La grave crise que traverse le n°1 italien de l’agroalimentaire a culminé samedi avec l’arrestation de son patron, Calisto Tanzi, pour détournements de fonds et banqueroute frauduleuse.
Elle pourrait avoir des répercussions catastrophiques pour l’avenir immédiat du Parma Calcio, présidé par son fils, Stefano Tanzi. Parmalat possède en effet 98% des actions du club de série A.
Les prochains jours risquent d’être décisifs pour l’avenir du club parmesan. Pour renflouer ses caisses, il pourrait notamment être contraint de se séparer de plusieurs de ses meilleurs joueurs.
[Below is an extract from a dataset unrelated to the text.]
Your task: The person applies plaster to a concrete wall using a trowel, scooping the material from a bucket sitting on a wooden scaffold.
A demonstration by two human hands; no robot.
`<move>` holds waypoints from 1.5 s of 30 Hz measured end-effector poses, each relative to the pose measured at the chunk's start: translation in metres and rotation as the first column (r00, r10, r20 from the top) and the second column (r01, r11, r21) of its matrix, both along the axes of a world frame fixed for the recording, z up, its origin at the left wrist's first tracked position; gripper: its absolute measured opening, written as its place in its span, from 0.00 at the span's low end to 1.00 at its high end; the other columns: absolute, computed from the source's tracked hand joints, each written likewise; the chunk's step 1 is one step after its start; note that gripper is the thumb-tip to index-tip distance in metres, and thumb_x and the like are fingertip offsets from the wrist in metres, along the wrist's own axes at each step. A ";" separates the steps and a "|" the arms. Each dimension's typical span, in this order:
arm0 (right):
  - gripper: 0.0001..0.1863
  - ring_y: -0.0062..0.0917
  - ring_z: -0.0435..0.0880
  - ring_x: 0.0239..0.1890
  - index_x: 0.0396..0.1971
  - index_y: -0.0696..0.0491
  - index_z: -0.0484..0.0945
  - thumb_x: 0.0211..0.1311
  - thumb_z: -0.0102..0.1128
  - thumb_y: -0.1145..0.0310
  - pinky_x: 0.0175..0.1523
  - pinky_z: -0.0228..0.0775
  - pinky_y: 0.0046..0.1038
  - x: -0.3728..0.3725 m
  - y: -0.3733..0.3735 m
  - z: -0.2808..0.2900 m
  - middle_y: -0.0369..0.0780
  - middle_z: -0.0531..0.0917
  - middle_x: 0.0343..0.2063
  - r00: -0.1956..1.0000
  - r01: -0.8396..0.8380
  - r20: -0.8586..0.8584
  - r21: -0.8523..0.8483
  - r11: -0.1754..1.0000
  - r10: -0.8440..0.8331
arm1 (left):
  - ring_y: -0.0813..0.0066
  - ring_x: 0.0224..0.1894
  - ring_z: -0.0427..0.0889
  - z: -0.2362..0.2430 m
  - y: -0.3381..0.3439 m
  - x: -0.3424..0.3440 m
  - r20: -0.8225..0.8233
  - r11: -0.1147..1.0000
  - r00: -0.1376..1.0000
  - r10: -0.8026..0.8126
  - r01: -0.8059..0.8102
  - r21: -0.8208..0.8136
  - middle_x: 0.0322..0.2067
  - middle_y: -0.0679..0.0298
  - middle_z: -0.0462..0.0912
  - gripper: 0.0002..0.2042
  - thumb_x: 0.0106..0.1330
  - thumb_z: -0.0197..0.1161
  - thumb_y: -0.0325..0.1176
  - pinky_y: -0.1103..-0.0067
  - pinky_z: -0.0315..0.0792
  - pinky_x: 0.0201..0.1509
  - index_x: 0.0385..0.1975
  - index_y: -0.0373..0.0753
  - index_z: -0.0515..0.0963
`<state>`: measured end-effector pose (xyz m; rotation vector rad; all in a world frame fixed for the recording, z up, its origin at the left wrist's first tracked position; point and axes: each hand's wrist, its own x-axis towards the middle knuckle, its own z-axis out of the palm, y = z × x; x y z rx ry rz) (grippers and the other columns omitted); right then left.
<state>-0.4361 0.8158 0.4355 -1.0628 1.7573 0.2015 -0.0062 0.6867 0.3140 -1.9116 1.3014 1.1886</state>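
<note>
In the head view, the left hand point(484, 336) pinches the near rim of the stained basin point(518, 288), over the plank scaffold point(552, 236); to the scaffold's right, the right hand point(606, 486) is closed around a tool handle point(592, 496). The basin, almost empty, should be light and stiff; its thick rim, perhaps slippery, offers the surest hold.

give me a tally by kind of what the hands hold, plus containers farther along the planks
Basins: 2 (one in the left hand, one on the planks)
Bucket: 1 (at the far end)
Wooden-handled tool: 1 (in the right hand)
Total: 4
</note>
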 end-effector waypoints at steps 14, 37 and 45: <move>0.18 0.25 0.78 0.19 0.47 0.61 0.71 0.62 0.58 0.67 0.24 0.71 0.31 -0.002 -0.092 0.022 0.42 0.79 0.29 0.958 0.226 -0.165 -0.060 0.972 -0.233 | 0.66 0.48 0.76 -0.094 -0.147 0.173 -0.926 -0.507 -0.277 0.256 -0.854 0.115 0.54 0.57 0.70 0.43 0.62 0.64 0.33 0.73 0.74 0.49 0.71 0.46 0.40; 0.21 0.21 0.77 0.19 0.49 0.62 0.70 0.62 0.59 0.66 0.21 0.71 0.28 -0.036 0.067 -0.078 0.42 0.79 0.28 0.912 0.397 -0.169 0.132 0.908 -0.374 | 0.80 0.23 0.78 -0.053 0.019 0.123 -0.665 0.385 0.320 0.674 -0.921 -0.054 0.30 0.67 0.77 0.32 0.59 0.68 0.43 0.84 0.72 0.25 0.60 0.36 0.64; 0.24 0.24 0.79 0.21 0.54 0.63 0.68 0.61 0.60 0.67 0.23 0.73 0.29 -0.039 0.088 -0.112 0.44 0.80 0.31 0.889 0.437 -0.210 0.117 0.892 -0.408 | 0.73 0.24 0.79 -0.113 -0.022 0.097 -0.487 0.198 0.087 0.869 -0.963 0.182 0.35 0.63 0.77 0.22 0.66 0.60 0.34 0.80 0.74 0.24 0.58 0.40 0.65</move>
Déjà, la presse italienne évoque les départs du Japonais Hidetoshi Nakata, du Brésilien Adriano (l’Inter Milan aurait proposé 27 millions d’euros) et du gardien de but français Sébastien Frey.
Un éventuel exode aux allures d’immense gâchis pour un club qui a su se faire une place parmi les grands du Calcio.
Premiers rôles
Depuis l’arrivée aux commandes des Tanzi en 1990, Parme a franchi avec méthode les échelons, passant du modeste club de province au puissant d’Europe.
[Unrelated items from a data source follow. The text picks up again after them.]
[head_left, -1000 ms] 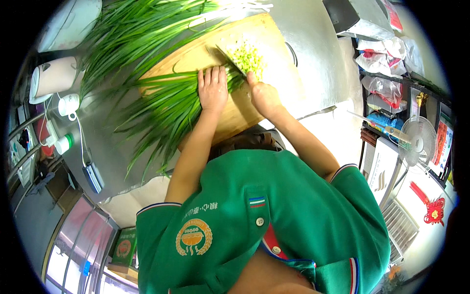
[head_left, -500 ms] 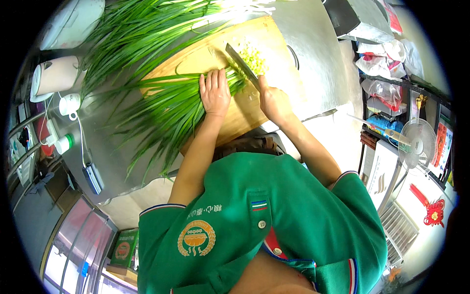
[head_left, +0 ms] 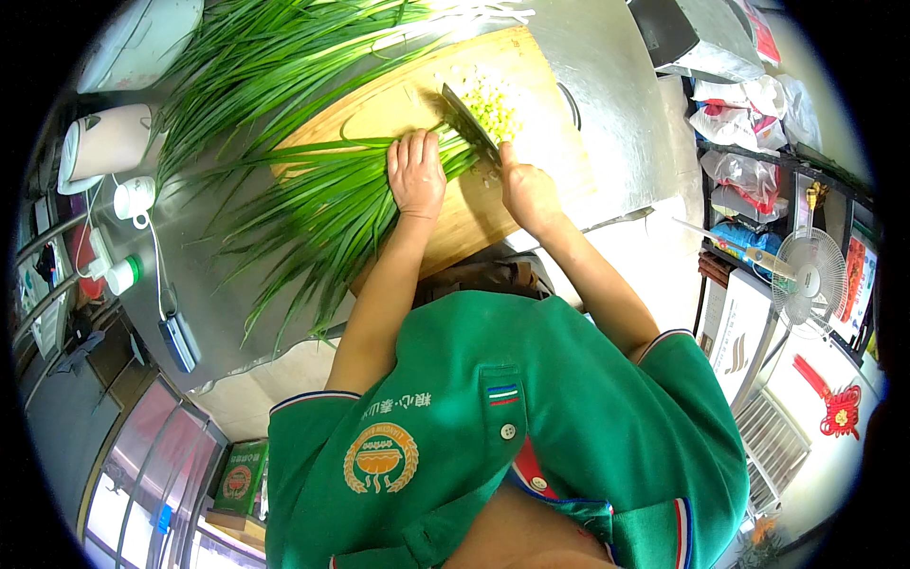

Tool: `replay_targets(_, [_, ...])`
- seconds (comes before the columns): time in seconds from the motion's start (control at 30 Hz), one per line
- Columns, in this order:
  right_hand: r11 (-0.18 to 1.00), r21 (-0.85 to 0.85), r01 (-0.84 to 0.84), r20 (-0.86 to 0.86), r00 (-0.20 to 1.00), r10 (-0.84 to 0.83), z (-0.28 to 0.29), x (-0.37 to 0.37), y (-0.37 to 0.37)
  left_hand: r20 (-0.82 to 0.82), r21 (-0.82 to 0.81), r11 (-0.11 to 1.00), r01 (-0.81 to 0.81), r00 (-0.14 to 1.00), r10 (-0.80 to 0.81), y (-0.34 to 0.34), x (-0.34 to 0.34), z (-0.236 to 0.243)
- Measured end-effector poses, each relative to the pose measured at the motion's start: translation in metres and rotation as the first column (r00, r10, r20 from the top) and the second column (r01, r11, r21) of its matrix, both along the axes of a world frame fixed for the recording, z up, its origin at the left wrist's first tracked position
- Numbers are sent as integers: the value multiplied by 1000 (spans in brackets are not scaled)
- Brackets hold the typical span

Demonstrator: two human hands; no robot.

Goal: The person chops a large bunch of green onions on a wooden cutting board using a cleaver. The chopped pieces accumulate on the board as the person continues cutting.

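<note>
A bunch of green onions [head_left: 318,204] lies across the wooden cutting board [head_left: 474,213], its long leaves hanging over the board's left side. My left hand [head_left: 417,175] holds the bunch down, fingers close together on top near the cut end. In my right hand [head_left: 528,194] is the handle of a kitchen knife [head_left: 468,121]. The dark blade stands at the cut end, just right of my left fingertips, pointing away to the left. Beyond the blade lie small chopped green onion pieces [head_left: 493,106]. The handle is mostly hidden by my fingers.
More whole green onions [head_left: 284,66] are heaped behind the board on the metal table [head_left: 616,133]. At the left stand a pale container [head_left: 114,147], a white cup [head_left: 135,197] and a power bank [head_left: 178,341] with a cable. A fan [head_left: 809,280] and a shelf with bags are at the right.
The knife and my right hand have shifted very slightly, with the blade still beside the cut end. My left hand stays on the bunch.
</note>
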State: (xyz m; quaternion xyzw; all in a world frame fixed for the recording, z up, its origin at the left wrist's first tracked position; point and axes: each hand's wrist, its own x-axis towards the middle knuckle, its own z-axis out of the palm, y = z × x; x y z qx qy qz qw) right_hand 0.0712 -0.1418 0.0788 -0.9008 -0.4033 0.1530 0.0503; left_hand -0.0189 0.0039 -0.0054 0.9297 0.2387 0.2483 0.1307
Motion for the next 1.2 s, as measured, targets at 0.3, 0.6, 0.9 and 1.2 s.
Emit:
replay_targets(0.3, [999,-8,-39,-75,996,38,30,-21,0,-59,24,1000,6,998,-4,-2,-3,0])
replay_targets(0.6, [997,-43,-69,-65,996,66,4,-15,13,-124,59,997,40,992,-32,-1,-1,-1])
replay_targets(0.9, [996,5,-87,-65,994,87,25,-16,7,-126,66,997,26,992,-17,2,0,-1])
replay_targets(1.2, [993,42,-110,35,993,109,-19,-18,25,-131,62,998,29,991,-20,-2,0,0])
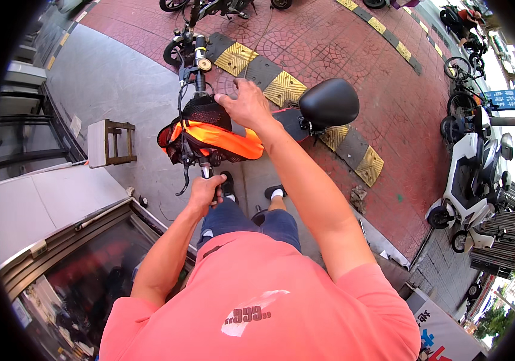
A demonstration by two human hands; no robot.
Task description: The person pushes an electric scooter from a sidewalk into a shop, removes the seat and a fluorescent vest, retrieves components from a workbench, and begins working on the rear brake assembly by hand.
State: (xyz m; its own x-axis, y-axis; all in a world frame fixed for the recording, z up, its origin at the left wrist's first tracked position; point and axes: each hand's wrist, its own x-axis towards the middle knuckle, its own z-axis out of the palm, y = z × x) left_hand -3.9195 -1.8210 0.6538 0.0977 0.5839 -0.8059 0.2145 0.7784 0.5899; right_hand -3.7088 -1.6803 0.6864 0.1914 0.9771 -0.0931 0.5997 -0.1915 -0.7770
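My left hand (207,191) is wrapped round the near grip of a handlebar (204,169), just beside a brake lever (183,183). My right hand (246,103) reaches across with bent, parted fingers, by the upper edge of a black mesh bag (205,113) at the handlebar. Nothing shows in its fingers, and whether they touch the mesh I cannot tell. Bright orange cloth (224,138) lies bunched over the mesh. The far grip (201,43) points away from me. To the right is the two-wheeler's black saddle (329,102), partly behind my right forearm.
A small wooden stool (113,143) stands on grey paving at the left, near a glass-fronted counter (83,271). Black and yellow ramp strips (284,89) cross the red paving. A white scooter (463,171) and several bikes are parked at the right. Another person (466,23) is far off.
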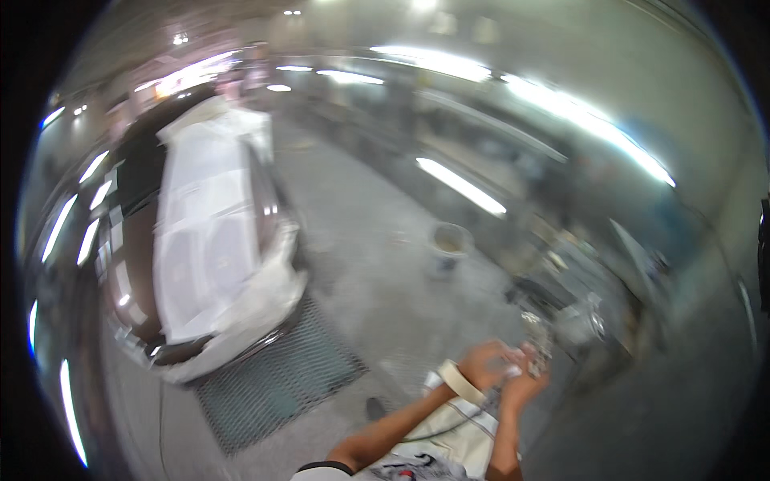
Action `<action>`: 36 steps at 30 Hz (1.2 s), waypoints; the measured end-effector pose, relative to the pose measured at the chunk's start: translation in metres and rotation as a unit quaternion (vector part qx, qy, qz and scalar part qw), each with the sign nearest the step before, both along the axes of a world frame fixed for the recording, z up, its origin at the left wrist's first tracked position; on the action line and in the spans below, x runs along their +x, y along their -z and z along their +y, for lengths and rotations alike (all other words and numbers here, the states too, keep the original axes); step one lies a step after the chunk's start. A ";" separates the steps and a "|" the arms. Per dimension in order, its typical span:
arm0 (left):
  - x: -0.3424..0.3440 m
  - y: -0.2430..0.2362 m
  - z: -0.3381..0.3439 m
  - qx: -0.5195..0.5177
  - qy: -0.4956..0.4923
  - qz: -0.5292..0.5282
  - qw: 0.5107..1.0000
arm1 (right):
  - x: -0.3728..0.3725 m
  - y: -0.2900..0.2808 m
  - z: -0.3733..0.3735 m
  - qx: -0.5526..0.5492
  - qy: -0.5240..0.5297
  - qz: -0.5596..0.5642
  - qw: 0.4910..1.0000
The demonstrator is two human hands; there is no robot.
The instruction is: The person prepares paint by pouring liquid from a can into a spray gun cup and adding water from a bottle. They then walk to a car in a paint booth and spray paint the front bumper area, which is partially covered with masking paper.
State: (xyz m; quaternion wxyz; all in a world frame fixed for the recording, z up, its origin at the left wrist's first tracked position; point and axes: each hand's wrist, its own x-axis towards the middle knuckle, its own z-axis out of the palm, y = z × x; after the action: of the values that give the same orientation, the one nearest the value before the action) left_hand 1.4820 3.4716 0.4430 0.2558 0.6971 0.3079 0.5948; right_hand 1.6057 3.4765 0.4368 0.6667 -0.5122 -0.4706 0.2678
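Note:
My left hand (484,365) reaches in from the lower edge with its fingers drawn together. A small pale thing (512,370) shows at its fingertips, too blurred to name. Round the left wrist sits a thick cream ring (461,383), like a roll of tape. Close beside it, my right hand (524,386) is closed round a shiny silver metal tool (536,333), whose kind the blur hides. The two hands nearly touch. Just past the tool stands a cluttered bench or cart (589,276) with a greyish clear container (581,321) on it.
At the left stands a dark car (144,256) with white masking sheet (204,216) over it. A floor grating (281,381) lies by its near end. A bucket (450,240) stands on the grey floor. Bright tube lamps (589,120) line the wall.

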 end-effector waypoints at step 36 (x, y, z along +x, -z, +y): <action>-0.294 0.035 0.476 -0.091 -0.272 -0.128 0.949 | -0.319 -0.016 0.523 -0.147 -0.310 0.027 0.939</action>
State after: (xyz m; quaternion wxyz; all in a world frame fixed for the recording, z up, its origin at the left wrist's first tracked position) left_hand 1.1878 3.9481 0.4084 0.1838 0.4786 0.5030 0.6959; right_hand 1.2869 3.9992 0.4527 0.4804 -0.4261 -0.5429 0.5413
En treize ans, Parme a ainsi enlevé deux Coupes de l’UEFA (1995, 1999), trois Coupes d’Italie (1992, 1999, 2002), une Supercoupe d’Italie et une Supercoupe d’Europe (1993).
Même s’il n’a jamais réussi à s’emparer du titre national, Parme joue le plus souvent les premiers rôles en championnat d’Italie. Cette année encore, il occupe une excellente 6e place, à l’issue de la 14e journée, et reste en course pour une nouvelle qualification européenne en fin de saison.
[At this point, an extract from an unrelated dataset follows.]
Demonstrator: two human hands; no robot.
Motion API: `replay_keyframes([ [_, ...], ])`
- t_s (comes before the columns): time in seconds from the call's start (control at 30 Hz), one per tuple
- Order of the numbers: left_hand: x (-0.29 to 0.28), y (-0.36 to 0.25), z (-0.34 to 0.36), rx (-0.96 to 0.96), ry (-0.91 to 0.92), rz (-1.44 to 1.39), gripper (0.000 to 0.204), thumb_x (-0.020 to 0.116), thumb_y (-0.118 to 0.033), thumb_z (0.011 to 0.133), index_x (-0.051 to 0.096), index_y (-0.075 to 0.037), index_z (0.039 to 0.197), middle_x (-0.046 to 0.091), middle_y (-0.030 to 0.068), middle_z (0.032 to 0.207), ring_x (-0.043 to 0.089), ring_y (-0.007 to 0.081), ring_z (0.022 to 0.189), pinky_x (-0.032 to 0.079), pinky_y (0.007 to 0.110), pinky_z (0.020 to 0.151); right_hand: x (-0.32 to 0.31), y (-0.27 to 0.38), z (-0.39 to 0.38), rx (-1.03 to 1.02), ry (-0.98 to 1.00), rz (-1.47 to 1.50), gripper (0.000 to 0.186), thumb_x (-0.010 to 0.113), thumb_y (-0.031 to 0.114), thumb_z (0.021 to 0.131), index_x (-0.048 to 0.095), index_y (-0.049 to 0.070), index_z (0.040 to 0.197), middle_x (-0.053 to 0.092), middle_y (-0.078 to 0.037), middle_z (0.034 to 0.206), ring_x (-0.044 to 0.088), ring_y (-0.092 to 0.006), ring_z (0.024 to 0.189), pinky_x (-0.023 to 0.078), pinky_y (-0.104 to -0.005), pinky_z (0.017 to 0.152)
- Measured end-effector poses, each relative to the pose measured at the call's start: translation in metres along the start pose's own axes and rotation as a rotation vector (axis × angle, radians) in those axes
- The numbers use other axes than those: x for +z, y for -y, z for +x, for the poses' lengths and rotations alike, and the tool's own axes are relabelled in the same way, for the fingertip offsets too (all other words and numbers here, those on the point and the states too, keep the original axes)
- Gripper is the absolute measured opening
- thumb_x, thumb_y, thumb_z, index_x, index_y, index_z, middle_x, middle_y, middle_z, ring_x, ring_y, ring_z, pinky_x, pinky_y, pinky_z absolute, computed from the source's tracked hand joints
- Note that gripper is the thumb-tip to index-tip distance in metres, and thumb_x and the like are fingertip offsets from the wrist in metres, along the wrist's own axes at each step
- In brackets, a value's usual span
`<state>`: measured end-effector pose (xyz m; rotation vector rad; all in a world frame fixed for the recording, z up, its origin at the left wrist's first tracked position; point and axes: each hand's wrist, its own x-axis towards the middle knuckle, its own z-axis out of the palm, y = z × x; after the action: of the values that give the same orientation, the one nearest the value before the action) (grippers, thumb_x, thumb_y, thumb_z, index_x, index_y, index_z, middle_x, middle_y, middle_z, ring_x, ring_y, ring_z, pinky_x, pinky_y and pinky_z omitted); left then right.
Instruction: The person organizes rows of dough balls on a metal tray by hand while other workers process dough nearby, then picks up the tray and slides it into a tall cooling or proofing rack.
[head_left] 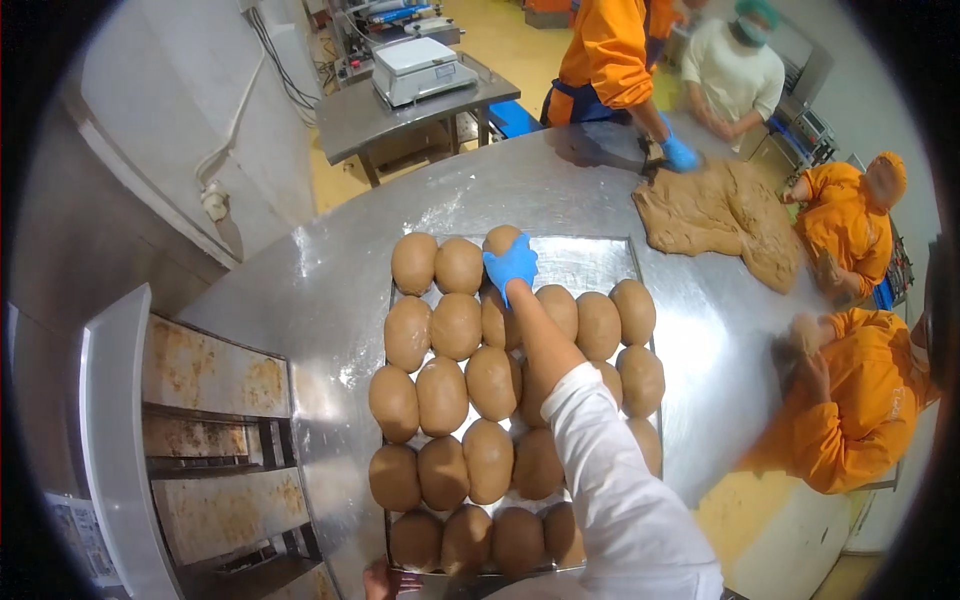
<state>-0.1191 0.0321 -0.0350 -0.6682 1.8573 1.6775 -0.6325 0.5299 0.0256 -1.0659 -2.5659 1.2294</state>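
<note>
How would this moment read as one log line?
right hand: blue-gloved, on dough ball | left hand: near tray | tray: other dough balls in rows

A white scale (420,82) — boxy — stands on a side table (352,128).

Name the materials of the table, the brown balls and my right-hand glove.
Table: probably stainless steel, smooth and dully shiny, from its grey reflections. Brown balls: apparently dough, matte, rounded and soft-looking. Blue glove: thin, rubbery, perhaps nitrile, given its close fit.
</note>
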Motion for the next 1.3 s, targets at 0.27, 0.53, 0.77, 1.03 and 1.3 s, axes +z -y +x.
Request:
replay_keyframes([
  [0.27, 0.016, -0.050, 0.003, -0.150, 0.058, -0.172, 0.046, 0.044, -0.033, 0.105, 0.052, 0.008, 0.125, 0.069, 0.0246, 0.098, 0.072, 0.0361, 0.077, 0.063, 0.045, 0.066, -0.025, -0.061, 0.036, -0.232, 0.237, 0.287, 0.098, 0.075, 0.035, 0.078, 0.023, -0.002, 0.152, 0.048, -0.030, 0.141, 0.049, -0.0416, 0.131, 0.044, -0.0447, 0.107],
  [0.53, 0.008, -0.032, -0.013, -0.210, -0.009, -0.233, 0.063, 0.047, -0.046, 0.099, 0.049, 0.014, 0.117, 0.066, 0.0327, 0.084, 0.070, 0.0430, 0.067, 0.062, 0.052, 0.059, -0.133, -0.037, -0.288, -0.348, 0.824, 0.746, 0.040, 0.068, 0.023, 0.091, 0.063, 0.005, 0.127, 0.065, -0.005, 0.113, 0.061, -0.0136, 0.098, 0.051, -0.0292, 0.092],
  [0.77, 0.009, -0.035, 0.001, -0.111, 0.096, -0.233, 0.054, 0.045, -0.042, 0.101, 0.048, 0.010, 0.113, 0.068, 0.0303, 0.085, 0.071, 0.0415, 0.068, 0.061, 0.052, 0.058, -0.100, -0.164, -0.550, -0.029, 1.276, 0.613, 0.022, 0.066, 0.022, 0.095, 0.074, 0.002, 0.098, 0.070, -0.005, 0.087, 0.064, -0.0112, 0.076, 0.054, -0.0277, 0.071],
  [1.03, 0.006, -0.009, 0.002, 0.041, 0.032, -0.280, 0.055, 0.046, -0.045, 0.103, 0.058, 0.008, 0.100, 0.069, 0.0229, 0.087, 0.071, 0.0289, 0.067, 0.061, 0.038, 0.059, -0.158, -0.264, -0.531, -0.119, -0.196, 0.063, 0.034, 0.053, 0.033, 0.096, 0.066, 0.002, 0.096, 0.066, -0.024, 0.085, 0.064, -0.0411, 0.081, 0.049, -0.0500, 0.072],
  [1.3, 0.034, -0.016, -0.008, 0.267, -0.163, -0.280, 0.037, 0.049, -0.026, 0.105, 0.051, 0.009, 0.115, 0.067, 0.0203, 0.085, 0.070, 0.0271, 0.065, 0.062, 0.036, 0.059, -0.266, -0.359, -0.456, 0.240, -0.149, -0.552, 0.043, 0.054, 0.040, 0.096, 0.064, -0.001, 0.104, 0.067, -0.030, 0.103, 0.065, -0.0446, 0.101, 0.050, -0.0505, 0.088],
])
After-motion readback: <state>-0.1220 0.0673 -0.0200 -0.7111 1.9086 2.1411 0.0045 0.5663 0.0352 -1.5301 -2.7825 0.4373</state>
Malgré le gouffre comptable de Parmalat – un trou d’au moins sept milliards d’euros – et des nouvelles accablantes au quotidien, les dirigeants de Parme continuent néanmoins à nourrir l’espoir de sortir de cette impasse.
Son directeur général, Patrick Nebiolo, et le manageur général responsable de la section technique, l’ancien sélectionneur national Arrigo Sacchi, repoussent énergiquement toute hypothèse de disparition.
Plan de relance
« Nous allons nous rendre indépendants de Parmalat, a commenté M. Sacchi. Deux assemblées générales sont prévues le 31 décembre et le 9 janvier qui nous permettront de mettre en place un plan de relance ».
Ce plan prévoit la construction d’un nouveau capital social avec le soutien d’autres partenaires locaux, nationaux et étrangers, qui, selon les deux hommes, se sont déjà manifestés.
« Beaucoup de problèmes seront réglés après les vacances, profitez-en pour retrouver une sérénité perdue ces derniers temps », a d’ailleurs martelé Arrigo Sacchi devant les joueurs, évidemment perturbés par le scandale, comme l’attestent leurs trois défaites lors des trois derniers matches avant la trêve d’hiver.
Les dirigeants de Parme ne veulent pas entendre parler non plus de vendre, pour l’instant du moins, leurs meilleurs joueurs : « Nous n’avons prévu aucune réduction de notre effectif, assure M. Nebiolo. Au contraire, en janvier, il sera encore plus fort. Quant à Adriano, il restera avec nous jusqu’en juin, il n’y a pas de doute là-dessus ».
« Les salaires sont en ordre, insiste-t-il. Il nous faut seulement convaincre les joueurs qu’ils peuvent encore jouer un rôle de premier plan. Nous sommes à douze points du leader (l’AS Rome) et nous pouvons rester dans le haut du tableau ».